## WORK REQUIRED:
Word for word, restate the lines from the start of the data below through the line containing "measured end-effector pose".

>>>

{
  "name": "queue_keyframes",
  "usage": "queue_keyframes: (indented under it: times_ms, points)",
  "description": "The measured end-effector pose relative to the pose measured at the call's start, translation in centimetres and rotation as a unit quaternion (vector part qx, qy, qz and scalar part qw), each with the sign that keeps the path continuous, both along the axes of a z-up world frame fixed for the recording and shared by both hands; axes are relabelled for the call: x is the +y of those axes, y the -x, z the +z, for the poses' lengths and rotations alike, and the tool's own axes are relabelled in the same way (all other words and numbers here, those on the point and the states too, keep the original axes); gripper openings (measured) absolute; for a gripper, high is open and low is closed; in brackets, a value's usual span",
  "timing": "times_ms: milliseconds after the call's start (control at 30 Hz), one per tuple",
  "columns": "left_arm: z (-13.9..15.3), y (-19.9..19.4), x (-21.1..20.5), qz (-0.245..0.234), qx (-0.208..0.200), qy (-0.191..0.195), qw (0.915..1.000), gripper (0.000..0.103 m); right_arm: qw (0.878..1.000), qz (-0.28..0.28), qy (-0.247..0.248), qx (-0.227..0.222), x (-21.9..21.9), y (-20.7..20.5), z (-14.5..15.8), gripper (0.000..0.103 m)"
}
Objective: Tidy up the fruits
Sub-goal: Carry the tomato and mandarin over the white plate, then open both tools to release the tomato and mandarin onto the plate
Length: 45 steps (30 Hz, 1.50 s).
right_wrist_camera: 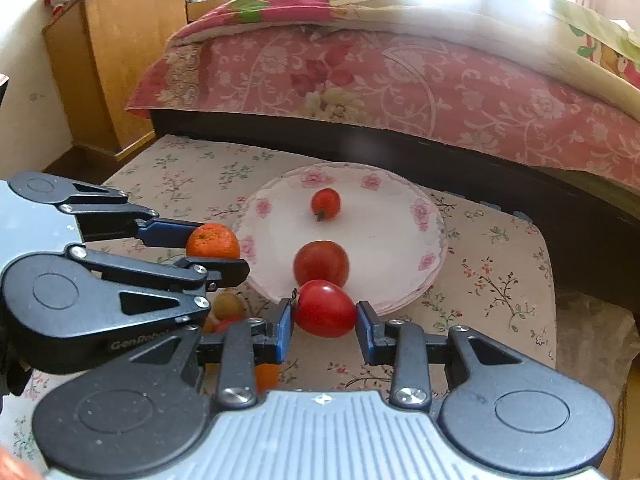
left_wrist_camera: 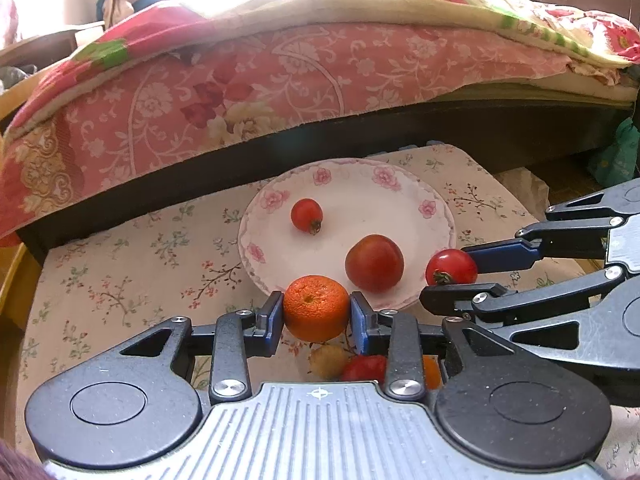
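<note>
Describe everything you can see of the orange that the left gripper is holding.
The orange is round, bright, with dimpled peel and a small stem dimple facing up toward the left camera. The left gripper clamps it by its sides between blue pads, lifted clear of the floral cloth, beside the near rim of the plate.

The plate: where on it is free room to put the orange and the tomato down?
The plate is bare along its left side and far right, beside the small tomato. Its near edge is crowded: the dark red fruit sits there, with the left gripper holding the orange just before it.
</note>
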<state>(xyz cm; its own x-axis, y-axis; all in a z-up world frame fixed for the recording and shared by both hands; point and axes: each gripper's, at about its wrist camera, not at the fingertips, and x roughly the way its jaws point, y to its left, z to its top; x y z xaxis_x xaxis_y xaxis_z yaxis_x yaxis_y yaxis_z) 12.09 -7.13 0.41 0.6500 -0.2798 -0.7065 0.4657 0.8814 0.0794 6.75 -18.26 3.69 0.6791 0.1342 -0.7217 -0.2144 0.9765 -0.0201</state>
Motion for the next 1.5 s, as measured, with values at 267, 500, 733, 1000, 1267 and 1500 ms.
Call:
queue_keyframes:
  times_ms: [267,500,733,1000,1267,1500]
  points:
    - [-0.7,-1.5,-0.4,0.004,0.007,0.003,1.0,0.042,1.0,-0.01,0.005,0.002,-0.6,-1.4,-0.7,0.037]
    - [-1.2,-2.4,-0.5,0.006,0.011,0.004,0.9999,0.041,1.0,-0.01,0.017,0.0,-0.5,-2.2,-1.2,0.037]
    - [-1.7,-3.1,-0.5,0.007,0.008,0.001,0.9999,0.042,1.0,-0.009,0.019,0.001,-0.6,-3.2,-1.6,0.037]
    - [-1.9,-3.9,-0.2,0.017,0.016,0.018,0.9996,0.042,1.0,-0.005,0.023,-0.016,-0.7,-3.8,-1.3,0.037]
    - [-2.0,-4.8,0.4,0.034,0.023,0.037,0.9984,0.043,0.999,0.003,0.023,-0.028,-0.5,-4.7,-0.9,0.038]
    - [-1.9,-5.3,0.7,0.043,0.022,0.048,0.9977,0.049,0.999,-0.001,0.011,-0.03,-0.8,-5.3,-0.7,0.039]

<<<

## ANSWER TO THE EXERCISE:
{
  "name": "queue_keyframes",
  "usage": "queue_keyframes: (indented under it: times_ms, points)",
  "description": "The measured end-effector pose relative to the pose measured at the call's start, translation in centimetres and rotation as a unit quaternion (vector part qx, qy, qz and scalar part qw), each with the sign that keeps the path continuous, both along the axes of a z-up world frame fixed for the recording and shared by both hands; axes are relabelled for the call: x is the +y of those axes, y the -x, z the +z, for the poses' lengths and rotations alike, and the tool's own axes are relabelled in the same way (all other words and numbers here, those on the point and the states too, keep the original axes); gripper openings (measured) absolute; for a gripper, high is open and low is closed; in brackets, a value's usual span",

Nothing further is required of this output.